4. NCLT Approval :- File an application with NCLT.  NCLT reviews objections and sanctions the scheme.

5. Regulatory Approvals (RBI, SEBI, CCI) :- Obtain RBI approval under FEMA. SEBI and CCI clearances, if applicable.

6. Post-Merger Compliance :- File NCLT order with the Registrar of Companies (RoC). Submit reports to RBI under FEMA. 

Challenges in Cross-Border Mergers

  1. Regulatory Hurdles :- Multiple approvals (NCLT, RBI, SEBI, CCI) cause delays. Conflicting legal requirements across jurisdictions. 
  1. Valuation & Tax Issues :- Discrepancies in valuation methods.  Vodafone International Holdings BV v Union of India (2012) 6 SCC 613 highlighted retrospective tax disputes. 
  1. Foreign Exchange Restrictions :- RBI’s stringent forex regulations. Repatriation challenges post-merger. 
  1. Cultural & Operational Differences :- Differences in corporate governance and labor laws. 
  1. Litigation Risks :- Minority shareholders may challenge mergers. Sanofi Pasteur Holding SA v ShanH (2013) 177 Comp Cas 1 (Bom) dealt with minority shareholder objections.

Case Laws Governing Cross-Border Mergers

1. Vodafone International Holdings BV v Union of India (2012) 6 SCC 613 :- Issue: Tax liability on indirect transfer of Indian assets.

Holding: The Supreme Court ruled that offshore transactions involving Indian assets were not taxable under existing laws. 

Impact: Led to amendments in the Income Tax Act (retrospective taxation).

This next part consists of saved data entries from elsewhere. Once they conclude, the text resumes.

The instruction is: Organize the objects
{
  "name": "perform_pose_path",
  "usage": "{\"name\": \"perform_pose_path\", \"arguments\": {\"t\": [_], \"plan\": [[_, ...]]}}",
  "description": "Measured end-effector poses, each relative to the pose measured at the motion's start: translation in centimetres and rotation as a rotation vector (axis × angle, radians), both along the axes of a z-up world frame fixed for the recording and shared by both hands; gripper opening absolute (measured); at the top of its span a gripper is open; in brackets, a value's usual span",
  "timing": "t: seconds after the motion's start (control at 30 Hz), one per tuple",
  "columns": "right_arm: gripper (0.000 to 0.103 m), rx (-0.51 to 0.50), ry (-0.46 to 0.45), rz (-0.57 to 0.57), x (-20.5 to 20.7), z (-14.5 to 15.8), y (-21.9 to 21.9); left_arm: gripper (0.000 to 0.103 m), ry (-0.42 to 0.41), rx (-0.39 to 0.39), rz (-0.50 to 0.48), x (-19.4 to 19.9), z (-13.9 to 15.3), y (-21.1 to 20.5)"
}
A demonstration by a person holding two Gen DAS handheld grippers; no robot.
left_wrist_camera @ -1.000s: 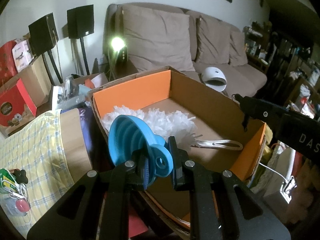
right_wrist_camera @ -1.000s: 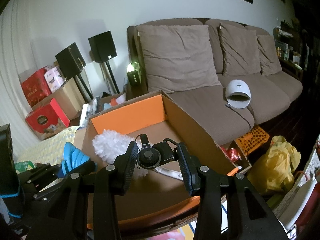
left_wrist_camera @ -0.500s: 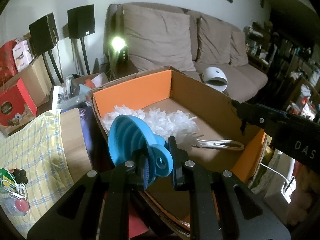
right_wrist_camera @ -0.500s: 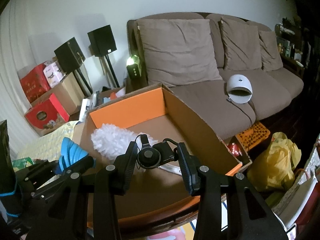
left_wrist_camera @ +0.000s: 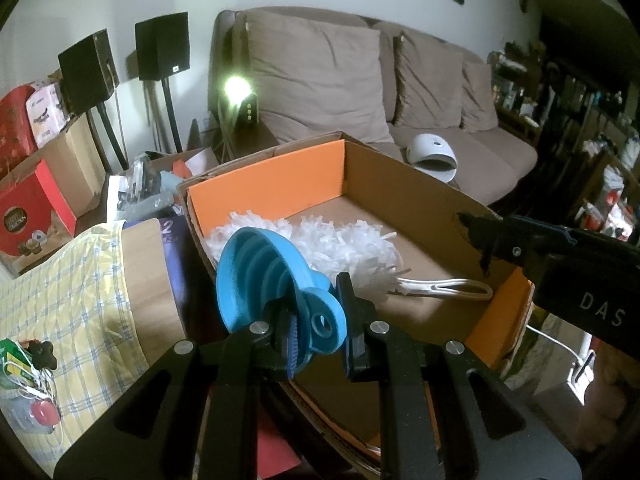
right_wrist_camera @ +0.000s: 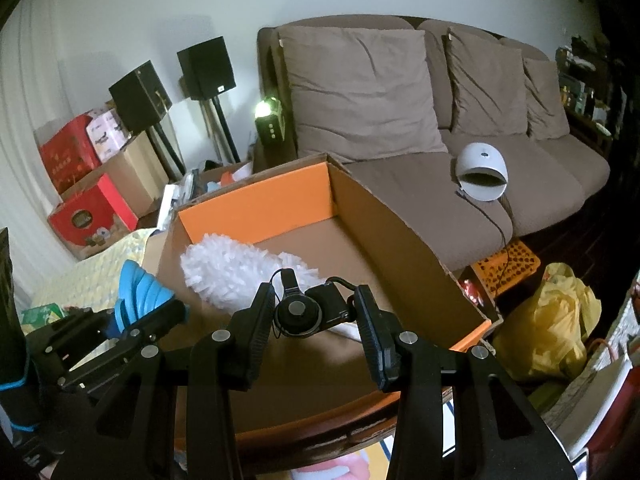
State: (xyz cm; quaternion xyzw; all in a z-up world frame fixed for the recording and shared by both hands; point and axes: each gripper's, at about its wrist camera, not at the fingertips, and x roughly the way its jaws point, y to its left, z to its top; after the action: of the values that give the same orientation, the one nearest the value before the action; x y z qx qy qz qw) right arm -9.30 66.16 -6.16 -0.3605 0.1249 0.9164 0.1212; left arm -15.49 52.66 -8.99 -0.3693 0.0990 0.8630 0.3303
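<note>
My left gripper is shut on a blue collapsible funnel, held by its tab over the near left corner of an open cardboard box with orange inner flaps. A white fluffy duster lies inside the box. My right gripper is shut on a small black device with a cable, held above the box near its front, over the duster. The funnel and left gripper show at the left of the right wrist view.
A brown sofa with cushions and a white dome-shaped device stands behind the box. Two black speakers on stands and red boxes are at the left. A yellow checked cloth covers the surface at left. A yellow bag lies at right.
The right gripper with the black device has moved slightly forward and over the box. The left gripper holds the funnel almost still.
</note>
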Motion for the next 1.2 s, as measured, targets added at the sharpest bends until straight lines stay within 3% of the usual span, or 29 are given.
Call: {"name": "perform_pose_path", "arguments": {"t": [0.87,1.2], "plan": [[0.042,0.012,-0.055,-0.013,-0.3,-0.9,-0.2,0.017,0.029,-0.008,-0.011,0.2,-0.9,0.0],[0.041,0.026,-0.046,-0.061,0.7,-0.7,1.3,0.015,-0.002,0.047,-0.033,-0.1,0.1,-1.1]]}}
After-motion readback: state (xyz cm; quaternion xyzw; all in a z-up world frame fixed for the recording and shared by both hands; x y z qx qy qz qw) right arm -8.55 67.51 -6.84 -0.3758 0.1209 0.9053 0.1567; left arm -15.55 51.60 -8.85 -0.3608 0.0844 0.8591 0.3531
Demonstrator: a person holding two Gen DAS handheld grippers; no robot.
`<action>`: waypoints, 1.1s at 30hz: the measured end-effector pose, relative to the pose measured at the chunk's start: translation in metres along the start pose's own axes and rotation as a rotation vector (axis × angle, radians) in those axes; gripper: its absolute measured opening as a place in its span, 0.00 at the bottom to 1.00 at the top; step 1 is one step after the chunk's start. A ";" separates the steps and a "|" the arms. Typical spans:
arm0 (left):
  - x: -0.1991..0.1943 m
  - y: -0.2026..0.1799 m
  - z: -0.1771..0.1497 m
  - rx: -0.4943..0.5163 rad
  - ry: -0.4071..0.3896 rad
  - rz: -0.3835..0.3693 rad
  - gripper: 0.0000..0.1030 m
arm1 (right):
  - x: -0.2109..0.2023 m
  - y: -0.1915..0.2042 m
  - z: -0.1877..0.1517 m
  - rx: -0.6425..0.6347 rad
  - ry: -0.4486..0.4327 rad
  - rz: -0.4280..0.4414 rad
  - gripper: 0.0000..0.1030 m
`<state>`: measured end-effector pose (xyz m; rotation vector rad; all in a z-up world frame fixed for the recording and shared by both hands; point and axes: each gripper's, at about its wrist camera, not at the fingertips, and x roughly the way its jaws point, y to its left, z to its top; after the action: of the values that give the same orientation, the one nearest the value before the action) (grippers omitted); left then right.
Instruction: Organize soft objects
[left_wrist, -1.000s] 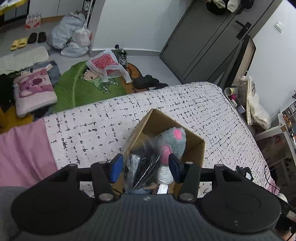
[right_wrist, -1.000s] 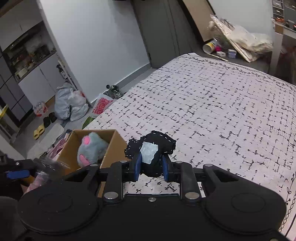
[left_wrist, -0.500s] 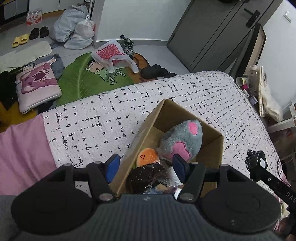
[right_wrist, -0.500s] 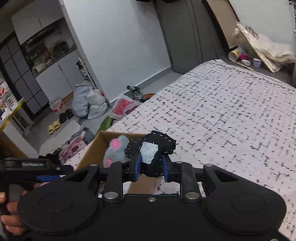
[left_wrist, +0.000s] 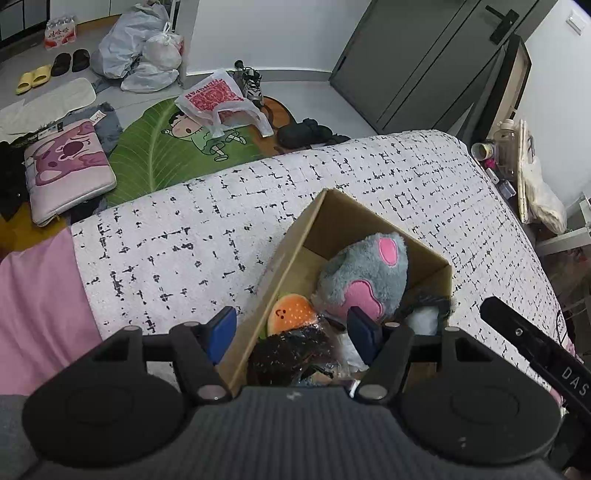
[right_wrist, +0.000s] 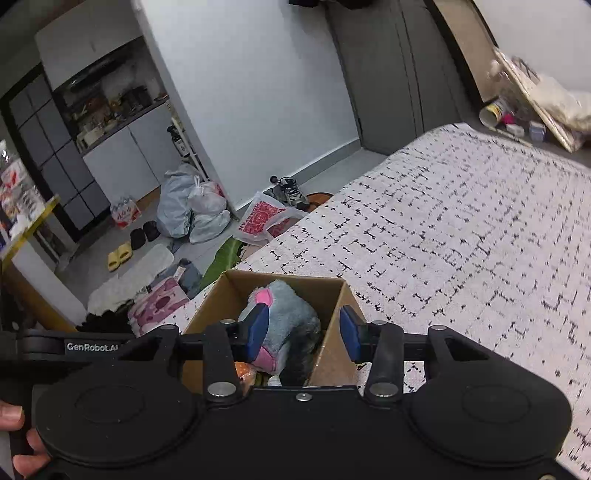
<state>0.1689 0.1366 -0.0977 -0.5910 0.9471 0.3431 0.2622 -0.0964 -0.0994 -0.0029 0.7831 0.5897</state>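
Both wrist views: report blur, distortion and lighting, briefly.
Left wrist view: sharp, with even indoor light and no glare; fisheye bends the door and the bed edge; the cardboard box and grey plush read clearly. Right wrist view: softer, the clutter by the far wall smeared, the kitchen shelves dim; the box stays legible between the open right gripper.

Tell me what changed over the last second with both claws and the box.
The right claw moved over the cardboard box, opened and let go of the black stitched soft item, which now seems to lie by the grey plush. The left claw released its plastic-wrapped dark item into the box. Box and bedspread stayed put.
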 end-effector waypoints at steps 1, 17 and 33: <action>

2. Sanofi Pasteur Holding SA v ShanH (2013) 177 Comp Cas 1 (Bom) :- Issue: Minority shareholders contested the merger valuation.

Holding: The Bombay High Court upheld the merger, emphasizing fair valuation and shareholder rights.

3. Re: Holcim Ltd & Ambuja Cements Ltd (2017) NCLT Approval :-

Issue: Cross-border merger between Swiss and Indian cement companies.

Holding: NCLT approved the merger after ensuring compliance with FEMA and Companies Act.

4. Re: Bayer AG & Monsanto (2018) CCI Order :-

Issue: Global merger impacting Indian markets. 

Holding: CCI approved the merger with divestiture conditions to prevent monopoly.

Conclusion

Cross-border mergers in India present significant opportunities but face legal complexities, regulatory delays, and tax challenges. The Companies Act, FEMA, and SEBI provide a structured framework, but procedural inefficiencies remain. 

Recommendations for Reform

Single-Window Clearance for faster approvals. 

Harmonization of Valuation Standards with global practices. 

Clarity in Tax Laws to avoid retrospective disputes. 

As India integrates further into the global economy, cross-border mergers will play a crucial role in shaping its corporate landscape. Businesses must navigate these challenges with expert legal and financial guidance.